**Problem**
Return every entry exactly as written, with the pictures removed.
***** Listed entries *****
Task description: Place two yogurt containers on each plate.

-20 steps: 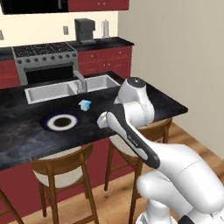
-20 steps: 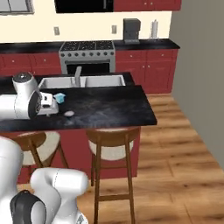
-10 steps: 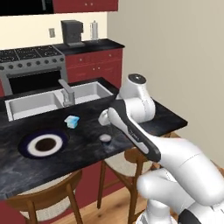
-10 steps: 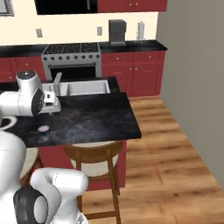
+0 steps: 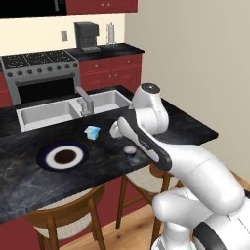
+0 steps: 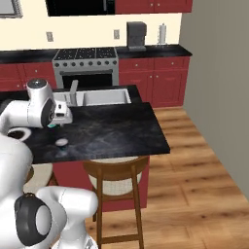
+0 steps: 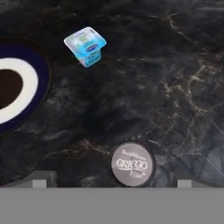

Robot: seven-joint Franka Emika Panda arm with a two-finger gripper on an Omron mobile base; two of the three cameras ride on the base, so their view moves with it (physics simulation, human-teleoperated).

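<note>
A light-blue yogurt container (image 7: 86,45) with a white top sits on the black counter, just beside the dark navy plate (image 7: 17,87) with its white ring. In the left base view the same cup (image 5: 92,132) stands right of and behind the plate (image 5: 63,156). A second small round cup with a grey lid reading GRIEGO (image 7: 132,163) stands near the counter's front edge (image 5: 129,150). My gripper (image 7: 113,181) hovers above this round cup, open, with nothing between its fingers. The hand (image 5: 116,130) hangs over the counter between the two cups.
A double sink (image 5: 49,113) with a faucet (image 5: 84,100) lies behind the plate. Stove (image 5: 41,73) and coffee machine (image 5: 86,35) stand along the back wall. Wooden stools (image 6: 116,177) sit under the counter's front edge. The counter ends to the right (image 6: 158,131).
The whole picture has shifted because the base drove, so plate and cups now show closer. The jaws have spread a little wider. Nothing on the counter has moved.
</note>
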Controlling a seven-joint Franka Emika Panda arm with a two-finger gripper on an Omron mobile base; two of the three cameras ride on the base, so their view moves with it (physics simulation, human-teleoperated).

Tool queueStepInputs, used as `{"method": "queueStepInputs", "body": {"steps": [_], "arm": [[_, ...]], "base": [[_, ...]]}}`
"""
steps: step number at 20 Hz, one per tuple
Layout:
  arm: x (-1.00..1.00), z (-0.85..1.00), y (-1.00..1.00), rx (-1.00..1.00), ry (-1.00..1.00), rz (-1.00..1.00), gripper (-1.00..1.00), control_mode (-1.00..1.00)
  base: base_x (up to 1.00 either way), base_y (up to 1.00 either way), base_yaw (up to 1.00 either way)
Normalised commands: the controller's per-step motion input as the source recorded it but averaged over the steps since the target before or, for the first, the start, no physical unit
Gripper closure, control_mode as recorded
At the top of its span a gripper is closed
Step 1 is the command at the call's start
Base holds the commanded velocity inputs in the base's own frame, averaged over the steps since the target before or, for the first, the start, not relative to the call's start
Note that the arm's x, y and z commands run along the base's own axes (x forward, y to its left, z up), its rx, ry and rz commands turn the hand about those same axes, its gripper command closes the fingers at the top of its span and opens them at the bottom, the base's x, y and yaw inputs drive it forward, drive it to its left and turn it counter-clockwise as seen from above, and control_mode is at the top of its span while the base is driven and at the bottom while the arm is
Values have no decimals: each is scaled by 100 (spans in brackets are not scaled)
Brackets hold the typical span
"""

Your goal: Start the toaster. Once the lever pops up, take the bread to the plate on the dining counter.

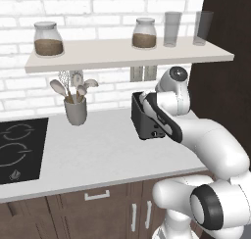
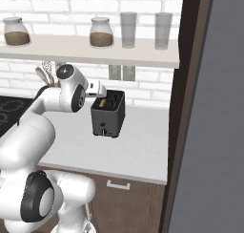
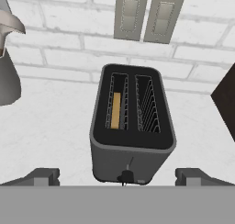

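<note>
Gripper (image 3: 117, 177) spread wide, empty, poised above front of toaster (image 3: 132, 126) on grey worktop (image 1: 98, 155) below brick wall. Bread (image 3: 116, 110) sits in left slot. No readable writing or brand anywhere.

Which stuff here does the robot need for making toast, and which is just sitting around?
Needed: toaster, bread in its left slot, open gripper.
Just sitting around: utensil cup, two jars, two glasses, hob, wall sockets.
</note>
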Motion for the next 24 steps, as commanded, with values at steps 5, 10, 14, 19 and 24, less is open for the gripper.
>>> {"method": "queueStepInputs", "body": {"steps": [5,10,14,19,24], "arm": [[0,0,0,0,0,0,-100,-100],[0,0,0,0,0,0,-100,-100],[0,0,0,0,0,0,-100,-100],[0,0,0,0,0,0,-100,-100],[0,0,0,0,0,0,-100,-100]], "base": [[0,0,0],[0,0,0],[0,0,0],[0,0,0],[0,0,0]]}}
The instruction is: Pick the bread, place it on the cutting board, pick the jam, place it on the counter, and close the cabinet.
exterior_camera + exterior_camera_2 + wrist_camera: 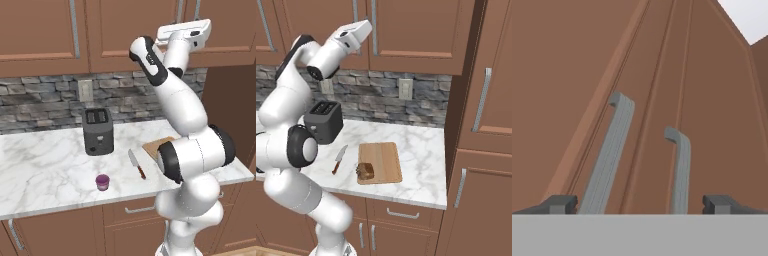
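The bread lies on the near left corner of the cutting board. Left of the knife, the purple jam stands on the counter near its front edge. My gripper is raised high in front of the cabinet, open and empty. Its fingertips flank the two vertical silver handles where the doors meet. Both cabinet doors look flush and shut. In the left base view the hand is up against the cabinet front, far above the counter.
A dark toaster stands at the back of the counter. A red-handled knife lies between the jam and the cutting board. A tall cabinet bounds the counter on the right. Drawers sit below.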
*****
**Task output**
Task description: Place two yogurt containers on each plate.

-20 steps: 
-20 steps: 
-10 steps: 
-10 steps: 
+0 steps: 
+0 steps: 
+0 steps: 

Robot: seven-joint Franka Emika Panda arm with a two-finger gripper on an Omron mobile base; two of the three cameras ride on the base, so their view moves with it (physics simulation, human-teleoperated).

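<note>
A light-blue yogurt container (image 7: 86,45) with a white top sits on the black counter, just beside the dark navy plate (image 7: 17,87) with its white ring. In the left base view the same cup (image 5: 92,132) stands right of and behind the plate (image 5: 63,156). A second small round cup with a grey lid reading GRIEGO (image 7: 132,163) stands near the counter's front edge (image 5: 129,150). My gripper (image 7: 113,181) hovers above this round cup, open, with nothing between its fingers. The hand (image 5: 116,130) hangs over the counter between the two cups.
A double sink (image 5: 49,113) with a faucet (image 5: 84,100) lies behind the plate. Stove (image 5: 41,73) and coffee machine (image 5: 86,35) stand along the back wall. Wooden stools (image 6: 116,177) sit under the counter's front edge. The counter ends to the right (image 6: 158,131).
The whole picture has shifted because the base drove, so plate and cups now show closer. The jaws have spread a little wider. Nothing on the counter has moved.
</note>
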Controlling a seven-joint Franka Emika Panda arm with a two-finger gripper on an Omron mobile base; two of the three cameras ride on the base, so their view moves with it (physics simulation, human-teleoperated).

Tool queueStepInputs, used as `{"method": "queueStepInputs", "body": {"steps": [_], "arm": [[_, ...]], "base": [[_, ...]]}}`
"""
steps: step number at 20 Hz, one per tuple
Layout:
  arm: x (-1.00..1.00), z (-0.85..1.00), y (-1.00..1.00), rx (-1.00..1.00), ry (-1.00..1.00), rz (-1.00..1.00), gripper (-1.00..1.00), control_mode (-1.00..1.00)
  base: base_x (up to 1.00 either way), base_y (up to 1.00 either way), base_yaw (up to 1.00 either way)
Normalised commands: the controller's per-step motion input as the source recorded it but averaged over the steps since the target before or, for the first, the start, no physical unit
Gripper closure, control_mode as recorded
At the top of its span a gripper is closed
Step 1 is the command at the call's start
Base holds the commanded velocity inputs in the base's own frame, averaged over the steps since the target before or, for the first, the start, not relative to the call's start
Note that the arm's x, y and z commands run along the base's own axes (x forward, y to its left, z up), its rx, ry and rz commands turn the hand about those same axes, its gripper command closes the fingers at the top of its span and opens them at the bottom, the base's x, y and yaw inputs drive it forward, drive it to its left and turn it counter-clockwise as seen from above, and control_mode is at the top of its span while the base is driven and at the bottom while the arm is
Values have no decimals: each is scaled by 100 (spans in brackets are not scaled)
Brackets hold the typical span
"""

Your goal: Start the toaster. Once the lever pops up, take the bread to the plate on the dining counter.


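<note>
Gripper (image 3: 117, 177) spread wide, empty, poised above front of toaster (image 3: 132, 126) on grey worktop (image 1: 98, 155) below brick wall. Bread (image 3: 116, 110) sits in left slot. No readable writing or brand anywhere.

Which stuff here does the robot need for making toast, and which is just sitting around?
Needed: toaster, bread in its left slot, open gripper.
Just sitting around: utensil cup, two jars, two glasses, hob, wall sockets.
</note>
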Motion for the next 24 steps, as commanded, with values at steps 5, 10, 14, 19 and 24, less is open for the gripper.
>>> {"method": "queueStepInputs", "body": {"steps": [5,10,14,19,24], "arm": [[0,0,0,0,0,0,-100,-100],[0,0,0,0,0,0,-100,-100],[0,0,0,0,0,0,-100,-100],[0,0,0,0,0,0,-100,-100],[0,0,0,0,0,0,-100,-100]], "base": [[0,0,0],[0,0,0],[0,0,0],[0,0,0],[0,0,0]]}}
The instruction is: Pick the bread, place it on the cutting board, pick the jam, place it on the counter, and close the cabinet.
exterior_camera + exterior_camera_2 + wrist_camera: 
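The bread lies on the near left corner of the cutting board. Left of the knife, the purple jam stands on the counter near its front edge. My gripper is raised high in front of the cabinet, open and empty. Its fingertips flank the two vertical silver handles where the doors meet. Both cabinet doors look flush and shut. In the left base view the hand is up against the cabinet front, far above the counter.
A dark toaster stands at the back of the counter. A red-handled knife lies between the jam and the cutting board. A tall cabinet bounds the counter on the right. Drawers sit below.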

The output is finished.